(Records from a data source)
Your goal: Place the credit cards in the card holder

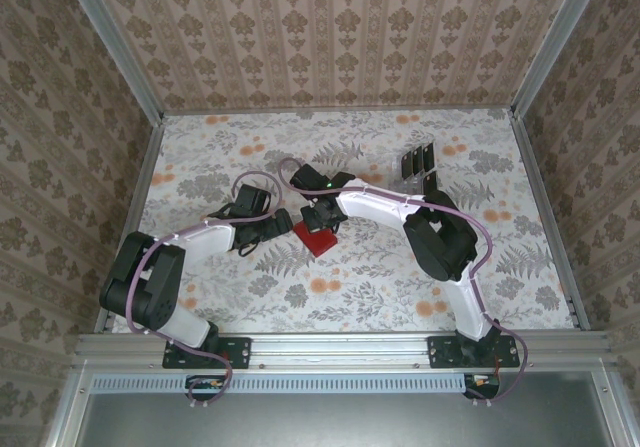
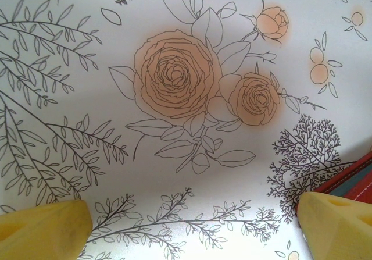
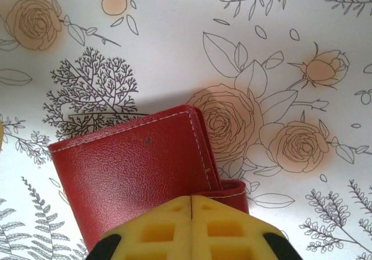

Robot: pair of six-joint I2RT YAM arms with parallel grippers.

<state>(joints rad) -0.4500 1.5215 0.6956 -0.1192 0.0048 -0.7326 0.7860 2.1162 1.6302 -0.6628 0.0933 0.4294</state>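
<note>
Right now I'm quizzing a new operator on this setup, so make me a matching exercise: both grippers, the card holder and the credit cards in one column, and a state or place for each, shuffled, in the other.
Column one:
1. left gripper
2. right gripper
3. card holder
4. credit cards

Column two:
A. red, lying on the table just beyond shut jaws
B. black, toward the far side, right of centre
C. jaws wide apart
D. jaws shut together

Pairs: 1-C, 2-D, 3-A, 4-B

The card holder (image 3: 133, 173) is grained, slightly glossy red leather; the table cover (image 3: 174, 39) looks matt.
</note>
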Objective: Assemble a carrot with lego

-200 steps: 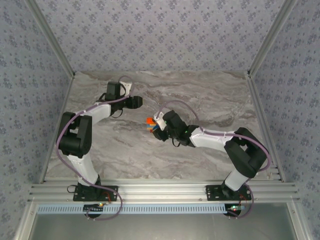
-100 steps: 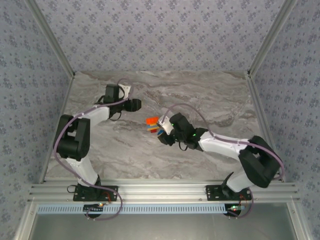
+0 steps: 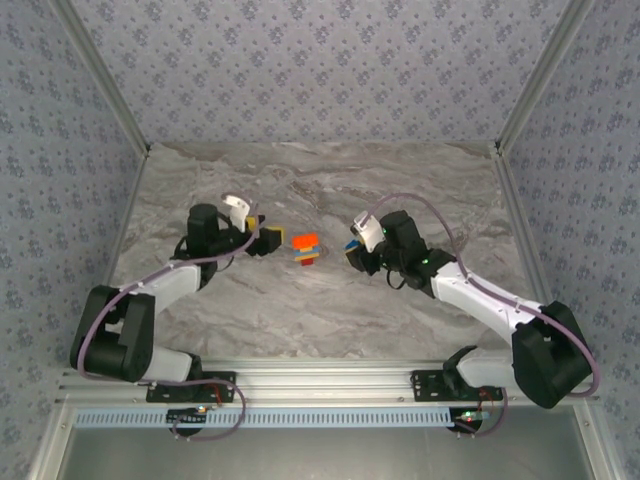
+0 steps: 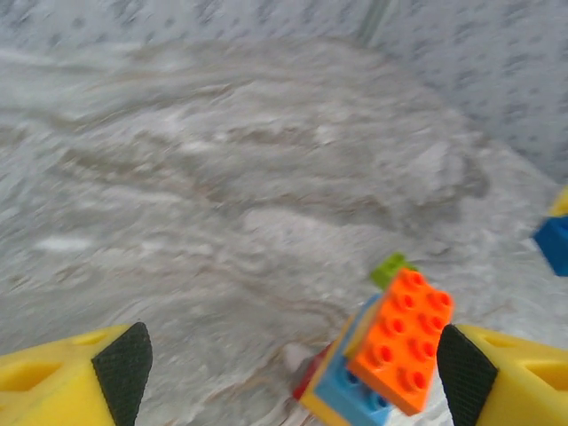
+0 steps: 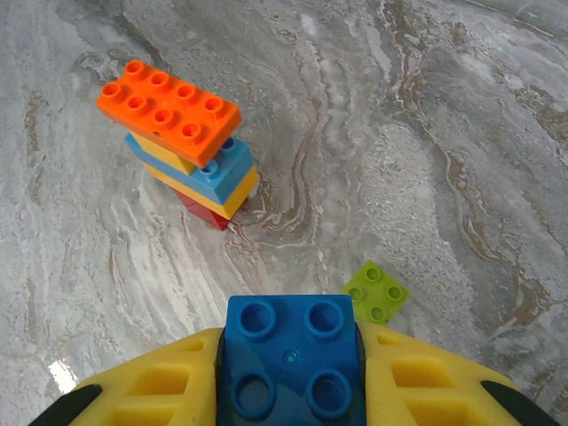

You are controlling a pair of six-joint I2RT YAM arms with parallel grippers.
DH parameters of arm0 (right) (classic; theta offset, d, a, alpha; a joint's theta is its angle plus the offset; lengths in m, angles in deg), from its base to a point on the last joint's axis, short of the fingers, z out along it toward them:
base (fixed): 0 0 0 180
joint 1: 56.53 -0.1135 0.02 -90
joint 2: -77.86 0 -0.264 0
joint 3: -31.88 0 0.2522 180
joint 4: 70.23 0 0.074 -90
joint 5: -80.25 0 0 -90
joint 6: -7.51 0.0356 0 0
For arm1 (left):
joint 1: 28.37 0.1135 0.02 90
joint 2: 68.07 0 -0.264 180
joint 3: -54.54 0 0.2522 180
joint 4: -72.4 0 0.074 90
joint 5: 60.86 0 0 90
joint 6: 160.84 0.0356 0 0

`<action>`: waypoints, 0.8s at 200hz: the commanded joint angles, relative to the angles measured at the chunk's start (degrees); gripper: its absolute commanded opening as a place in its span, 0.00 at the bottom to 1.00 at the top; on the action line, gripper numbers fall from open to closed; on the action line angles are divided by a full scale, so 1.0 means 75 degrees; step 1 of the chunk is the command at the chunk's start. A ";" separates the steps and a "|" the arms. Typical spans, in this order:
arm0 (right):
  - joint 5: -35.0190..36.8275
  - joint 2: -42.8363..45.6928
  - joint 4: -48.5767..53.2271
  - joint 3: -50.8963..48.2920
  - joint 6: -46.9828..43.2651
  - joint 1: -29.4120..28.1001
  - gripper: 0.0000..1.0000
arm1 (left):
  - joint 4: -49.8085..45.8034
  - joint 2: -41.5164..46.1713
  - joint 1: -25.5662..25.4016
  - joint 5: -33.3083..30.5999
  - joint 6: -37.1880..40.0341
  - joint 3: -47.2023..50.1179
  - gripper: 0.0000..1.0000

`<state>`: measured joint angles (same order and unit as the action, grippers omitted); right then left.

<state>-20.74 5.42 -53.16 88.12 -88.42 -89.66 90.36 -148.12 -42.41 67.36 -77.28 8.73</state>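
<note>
The carrot [image 3: 305, 249] is a short stack on the table: a wide orange brick on top, then yellow, blue, yellow and red bricks below. It also shows in the right wrist view as the stack [image 5: 180, 146], and in the left wrist view as the stack [image 4: 383, 359]. My left gripper [image 3: 266, 241] is just left of it, open [image 4: 293, 382], with the stack near its right pad [image 4: 463, 373] and not touching it. My right gripper [image 3: 355, 246] is to the stack's right, shut on a small blue lego brick [image 5: 292, 359].
A flat lime green lego brick [image 5: 375, 290] lies loose on the marble table [image 3: 420, 200] between the stack and my right gripper; it shows behind the stack as the green brick [image 4: 391, 265]. Patterned walls and metal rails [image 3: 520, 200] bound the table.
My right gripper has pulled back to the right, away from the stack, which stays standing on the table. My left arm has swung forward to the stack's left side and its jaws have opened wider.
</note>
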 commanded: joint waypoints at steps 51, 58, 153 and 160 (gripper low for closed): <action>-0.0761 0.0245 0.0029 0.0124 -0.0046 0.0672 0.22 | 0.3109 -0.0911 -0.1349 -0.0435 0.1811 0.1202 0.86; -0.0763 0.0260 0.0036 0.0104 -0.0052 0.0698 0.22 | 0.3090 -0.1045 -0.1411 -0.0625 0.1915 0.1135 0.86; -0.0920 0.0321 -0.0056 -0.0006 0.0030 0.0819 0.22 | 0.3001 -0.1950 -0.1498 -0.1135 0.2492 0.0330 0.91; -0.0926 0.0319 -0.0055 0.0005 0.0030 0.0828 0.22 | 0.2958 -0.1975 -0.1479 -0.1074 0.2522 0.0271 0.91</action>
<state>-26.36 7.06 -53.16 88.12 -88.51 -83.97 111.28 -162.11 -53.25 57.98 -60.36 13.14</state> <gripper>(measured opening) 0.343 0.908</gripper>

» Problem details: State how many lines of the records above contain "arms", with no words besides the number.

» Expected output: 3